Rachel is in her late 20s, the oldest in Malaysia. Even doctors marvel at her survival but that also makes her a case study with many chapters unwritten.
Despite stories of her fight being inspiration, it is also a cautionary tale for us all. Her drug is available, patented overseas, but funding is restricting her access to weekly treatment. And that is the narrative for people with rare diseases which we seldom read about.

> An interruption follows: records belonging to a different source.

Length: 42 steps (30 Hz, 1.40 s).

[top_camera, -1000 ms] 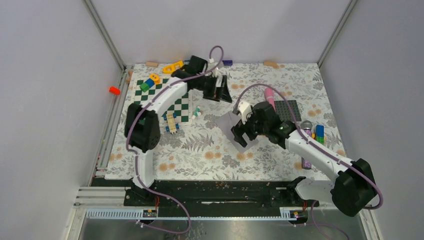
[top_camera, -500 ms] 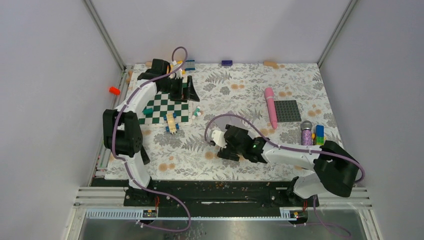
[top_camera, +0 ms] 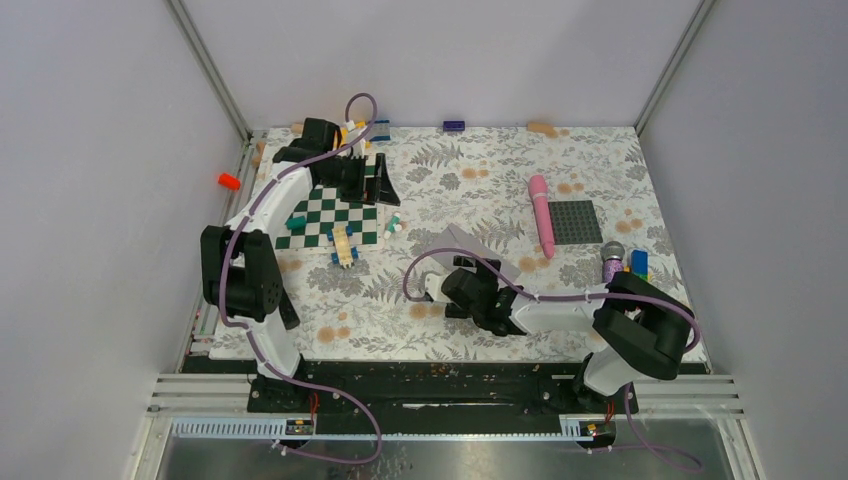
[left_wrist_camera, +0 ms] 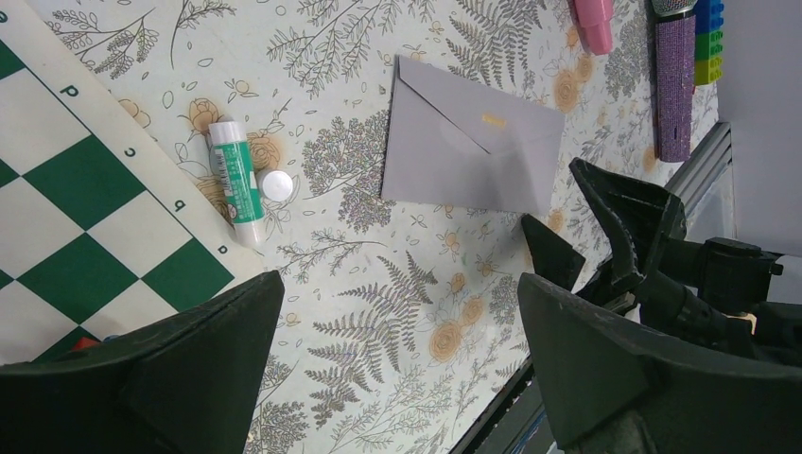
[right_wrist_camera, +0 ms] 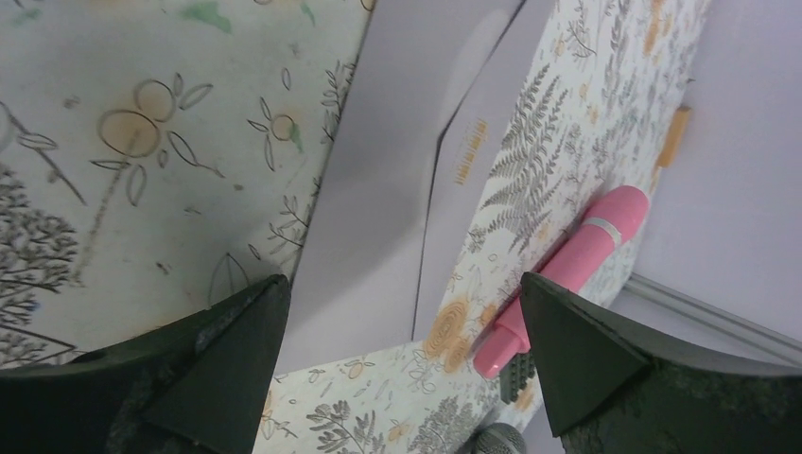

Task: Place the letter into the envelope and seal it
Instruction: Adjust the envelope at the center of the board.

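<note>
The pale grey-lavender envelope (top_camera: pixel 468 250) lies flat on the floral mat, flap folded down with a small orange mark on it. It also shows in the left wrist view (left_wrist_camera: pixel 468 142) and the right wrist view (right_wrist_camera: pixel 397 170). No separate letter shows in any view. My right gripper (top_camera: pixel 452 285) is low over the mat just in front of the envelope, open and empty (right_wrist_camera: pixel 405 282). My left gripper (top_camera: pixel 368 180) hovers over the chessboard's back right corner, open and empty (left_wrist_camera: pixel 397 284).
A green-and-white glue stick (left_wrist_camera: pixel 236 180) and its cap (left_wrist_camera: pixel 277 184) lie beside the green chessboard (top_camera: pixel 335 215). A pink marker (top_camera: pixel 541 215), a dark grey studded plate (top_camera: pixel 576 222), a purple glitter tube (top_camera: pixel 612 262) and stacked coloured bricks (top_camera: pixel 639 265) sit at the right.
My left arm swung left from the back centre to over the chessboard. My right arm drew back toward the front edge, and the envelope now lies uncovered beyond it.
</note>
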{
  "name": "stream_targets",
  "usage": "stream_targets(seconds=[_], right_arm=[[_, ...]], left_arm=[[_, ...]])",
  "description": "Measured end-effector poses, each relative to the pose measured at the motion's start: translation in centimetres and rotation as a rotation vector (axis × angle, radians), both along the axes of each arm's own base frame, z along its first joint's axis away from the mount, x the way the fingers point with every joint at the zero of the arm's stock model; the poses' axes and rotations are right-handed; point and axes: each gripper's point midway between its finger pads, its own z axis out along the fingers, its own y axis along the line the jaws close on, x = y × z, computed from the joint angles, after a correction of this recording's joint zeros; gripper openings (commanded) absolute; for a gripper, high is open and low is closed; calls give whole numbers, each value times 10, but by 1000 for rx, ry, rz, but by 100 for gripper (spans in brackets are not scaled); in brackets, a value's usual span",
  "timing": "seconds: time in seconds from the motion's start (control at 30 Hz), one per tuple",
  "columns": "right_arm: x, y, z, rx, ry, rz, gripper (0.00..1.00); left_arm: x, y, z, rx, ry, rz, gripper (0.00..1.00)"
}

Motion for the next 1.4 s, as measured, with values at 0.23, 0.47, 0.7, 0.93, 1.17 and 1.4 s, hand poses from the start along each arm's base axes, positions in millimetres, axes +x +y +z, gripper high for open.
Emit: stream_targets(seconds=[0.23, 0.47, 0.7, 0.93, 1.17, 1.4], right_arm=[[6, -12, 2, -58, -71, 2, 100], [21, -20, 2, -70, -96, -18, 100], [36, -29, 3, -82, -114, -41, 100], [35, -27, 4, -87, -89, -31, 100], [26, -13, 73, 105, -58, -39, 99], [39, -16, 195, 552, -221, -133, 100]], left_arm=[[0, 0, 0, 0, 0, 0, 99], [0, 0, 0, 0, 0, 0, 99], [0, 0, 0, 3, -6, -6, 99], [3, 4, -5, 44, -31, -4, 99], [15, 14, -26, 251, -107, 1, 94], [29, 12, -59, 383, -102, -16, 79]])
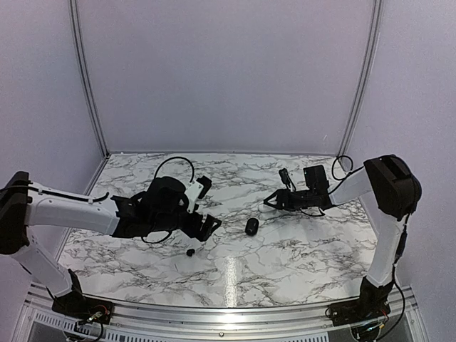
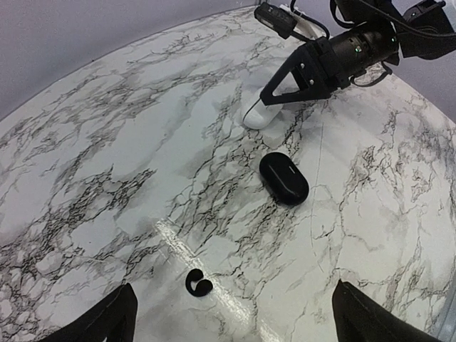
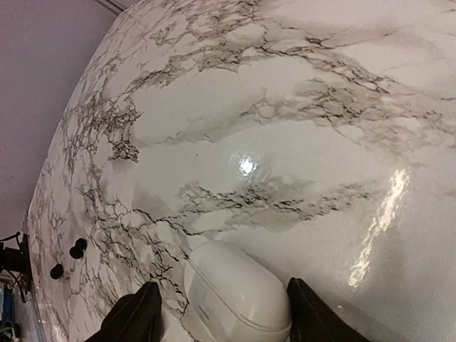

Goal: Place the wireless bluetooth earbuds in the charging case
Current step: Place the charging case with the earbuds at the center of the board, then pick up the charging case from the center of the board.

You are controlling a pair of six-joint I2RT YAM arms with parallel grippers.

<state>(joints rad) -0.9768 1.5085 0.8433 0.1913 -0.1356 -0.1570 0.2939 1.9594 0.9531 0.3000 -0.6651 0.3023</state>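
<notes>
Counts: two arms, one black charging case (image 2: 283, 178), one white rounded case (image 3: 235, 292), one black earbud piece (image 2: 199, 284) visible; the piece looks two-lobed in the left wrist view, cannot tell if that is one bud or two touching; marble table (image 1: 306, 242) under everything. Charging case lies flat on the table between the two grippers, nearer the right one, touched by neither; earbud piece lies on the bare table apart from the case, on the left arm's side, close to the left gripper (image 1: 209, 205). Left gripper spread wide, nothing between its fingers, above the table. Right gripper (image 1: 271, 201) released; its fingers stand either side of the white case, which rests on the table, with a sliver of table showing beside one finger.
</notes>
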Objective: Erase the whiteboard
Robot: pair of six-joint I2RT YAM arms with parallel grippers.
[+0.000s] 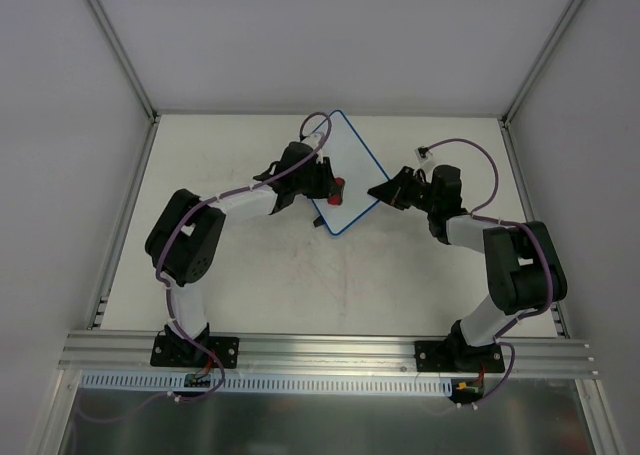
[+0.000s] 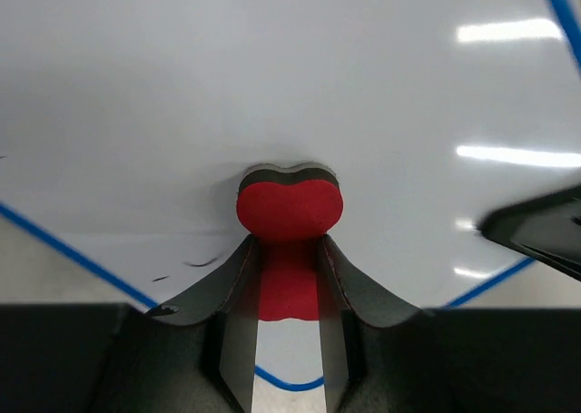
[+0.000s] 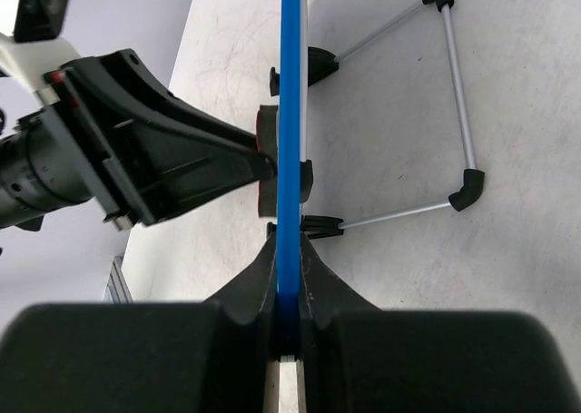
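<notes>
The whiteboard [image 1: 350, 170], white with a thin blue rim, stands tilted at the table's middle back. My left gripper [image 1: 330, 185] is shut on the small red eraser [image 1: 338, 185] and presses it against the board's white face [image 2: 290, 86]; the eraser [image 2: 289, 215] shows red with a dark pad at its tip. Small dark marks [image 2: 195, 264] remain near the board's lower left rim. My right gripper [image 1: 378, 192] is shut on the board's blue edge [image 3: 290, 113], seen edge-on in the right wrist view. The left gripper's fingers [image 3: 182, 150] show beside the board there.
A metal wire stand [image 3: 454, 104] with black caps props the board from behind on the table. A small white connector [image 1: 425, 153] on a purple cable lies at the back right. Grey walls and metal rails bound the table.
</notes>
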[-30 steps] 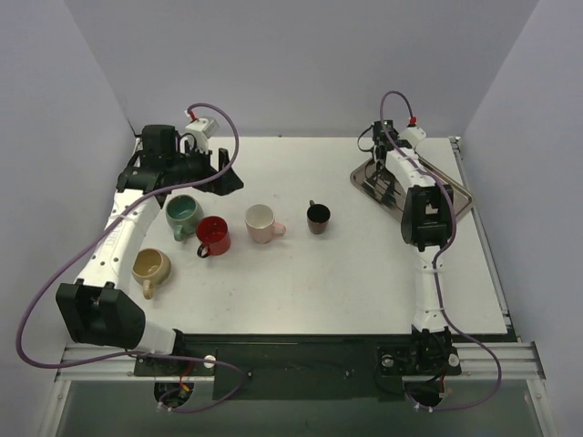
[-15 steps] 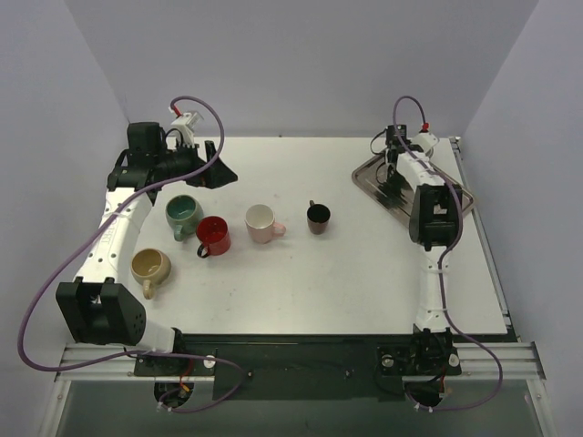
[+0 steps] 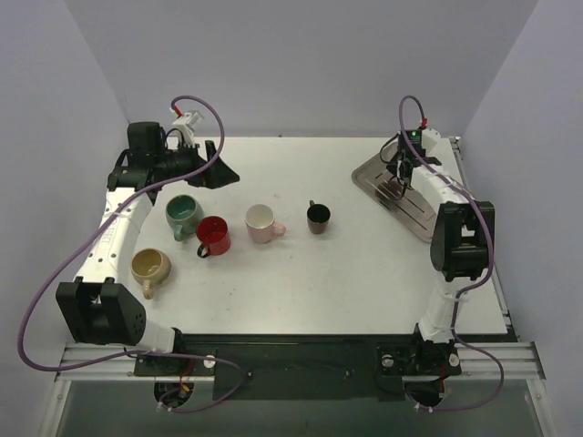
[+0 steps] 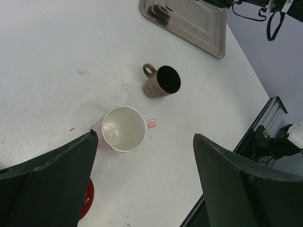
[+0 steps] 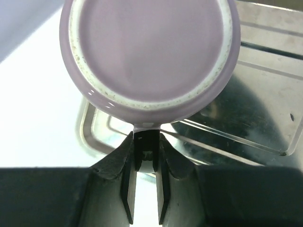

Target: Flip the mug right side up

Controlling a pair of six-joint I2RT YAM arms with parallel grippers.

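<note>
Pinching only the thin handle, the right gripper is closed almost fully on the lilac mug, held base-up at the metal tray; if rotated quickly, the mug may be swung loose and dropped.

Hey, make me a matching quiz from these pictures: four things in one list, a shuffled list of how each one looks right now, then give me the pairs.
Things
1. lilac mug
2. pink mug
3. brown mug
4. left gripper

States
A. open, holding nothing
B. upright on the table, dark inside
C. base toward the wrist camera, handle pinched by the right gripper
D. upright on the table, cream inside

Pairs: 1-C, 2-D, 3-B, 4-A
</note>
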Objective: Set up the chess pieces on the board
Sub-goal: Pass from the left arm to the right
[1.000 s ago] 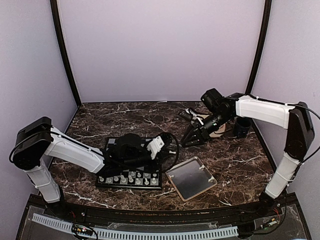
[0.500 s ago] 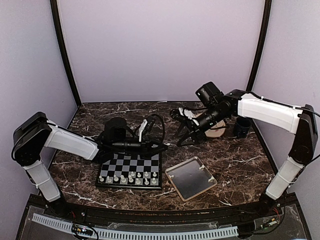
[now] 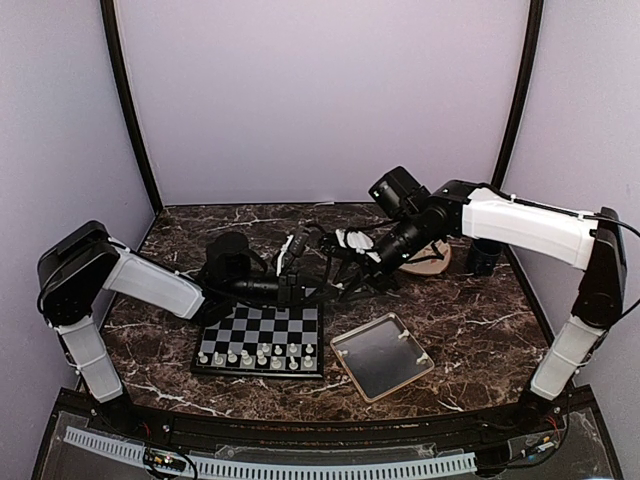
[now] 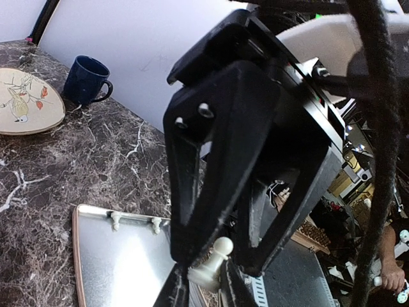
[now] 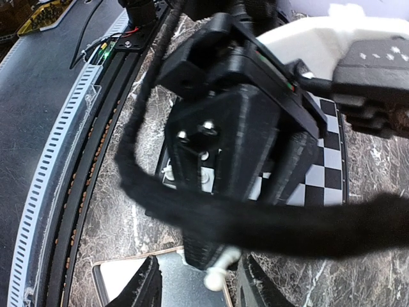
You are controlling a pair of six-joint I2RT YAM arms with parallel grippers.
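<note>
One white pawn (image 4: 214,265) sits pinched in the narrow left end effector (image 4: 204,289), held in the air behind the board (image 3: 270,320), over the counter (image 3: 480,320). A second ago that arm lay low across the board. It has since swung back, while the right end effector (image 5: 201,288) has come over from the plate (image 3: 432,262) and now stands wide, fingers either side of the pawn without closing. This looks like a handover, though which way I cannot tell. Other chess pieces (image 3: 262,355) already fill the board's near rows.
</note>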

Hence why there are many fundraisers out there designed to pay medical and treatment bills but to also to get the public involved with the literature.
“Too often we know about it when it’s too late – someone we love or know has a condition,” says Rachel. “Attend a rare disease event and meet the community.” Include, don’t exclude.
“Get tested or do genetic counselling,” she also advises. Sharon,her mum was a carrier of the genetic anomaly which she herself was unaware of. “Falling in love is one thing, but looking at the rate of genetic diseases cropping up especially in the last decade, do genetic testing and find out more about your family and cultural heritage.” For example, certain ethnicity carry a preset of genetic mutation which stems from decades of carriers similar with gender binary.
Hemophilia for instance is carried by the female. A son can be afflicted from the mother while the father cannot pass it to his son because it is linked to the X chromosome. But hemophilia can still afflict anyone, carrier or not, as the result of a spontaneous gene mutation. The percentage is close to 30%.
This is even more pertinent with changing global economics. It was unknown pathogens carried by Christopher Columbus and his crew that wiped out the Taino people and their civilization in the Caribbean island of Hispaniola within 50 years.
Changing the food we eat or through dietary neglect have been touted by experts as a leading cause of genetic mutation. Hence, while silent genetic mutation is a game of Russian Roulette, we can lower our chances by what we can control: taking more care and concern about our health, find out more about our genetic history from family members, do a genealogy research, improve our lifestyle, reduce our stress factors, and work alongside people in the community of rare diseases.
Protect your gene, get empowered while helping to strengthen the public.